Exercise: Output the listing below verbatim, but drop the images.

Dataset content:
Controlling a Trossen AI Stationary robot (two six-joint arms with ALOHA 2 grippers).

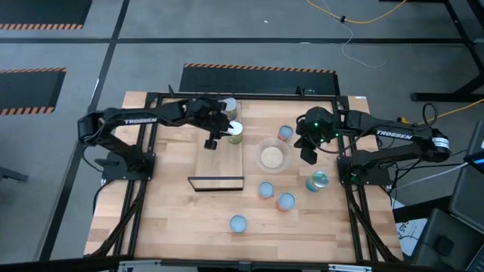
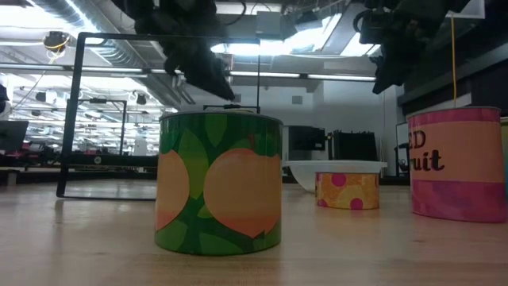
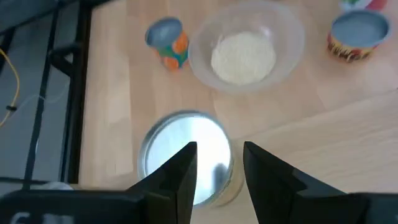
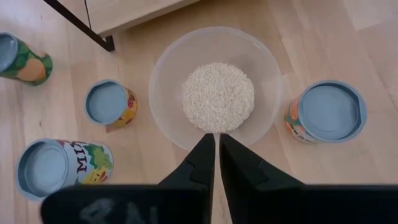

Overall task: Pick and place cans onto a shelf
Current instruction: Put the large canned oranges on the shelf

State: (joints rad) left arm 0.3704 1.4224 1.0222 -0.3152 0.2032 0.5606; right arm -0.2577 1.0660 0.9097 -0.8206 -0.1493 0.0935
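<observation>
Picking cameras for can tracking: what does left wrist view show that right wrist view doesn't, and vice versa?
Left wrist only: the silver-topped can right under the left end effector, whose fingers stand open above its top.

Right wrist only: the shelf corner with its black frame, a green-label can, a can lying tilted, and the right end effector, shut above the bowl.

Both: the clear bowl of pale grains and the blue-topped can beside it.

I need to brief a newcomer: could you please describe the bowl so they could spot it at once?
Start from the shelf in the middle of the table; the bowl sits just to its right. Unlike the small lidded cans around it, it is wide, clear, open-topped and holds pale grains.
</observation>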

Task result:
Controlling a Trossen AI Stationary robot (two six-joint arms with ALOHA 2 grippers).


Overall task: Pick and place cans onto a shelf
Current instruction: Put the large canned oranges on the shelf

State: (joints rad) left arm 0.3704 1.4224 1.0222 -0.3152 0.2032 0.5606; right arm -0.2577 1.0660 0.9097 -0.8206 -0.1493 0.0935
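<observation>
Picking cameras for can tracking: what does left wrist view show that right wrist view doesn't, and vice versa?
Left wrist only: the silver-topped can right under the left end effector, whose fingers stand open above its top.

Right wrist only: the shelf corner with its black frame, a green-label can, a can lying tilted, and the right end effector, shut above the bowl.

Both: the clear bowl of pale grains and the blue-topped can beside it.

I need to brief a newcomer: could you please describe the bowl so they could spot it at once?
Start from the shelf in the middle of the table; the bowl sits just to its right. Unlike the small lidded cans around it, it is wide, clear, open-topped and holds pale grains.
</observation>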

With that, the output is done.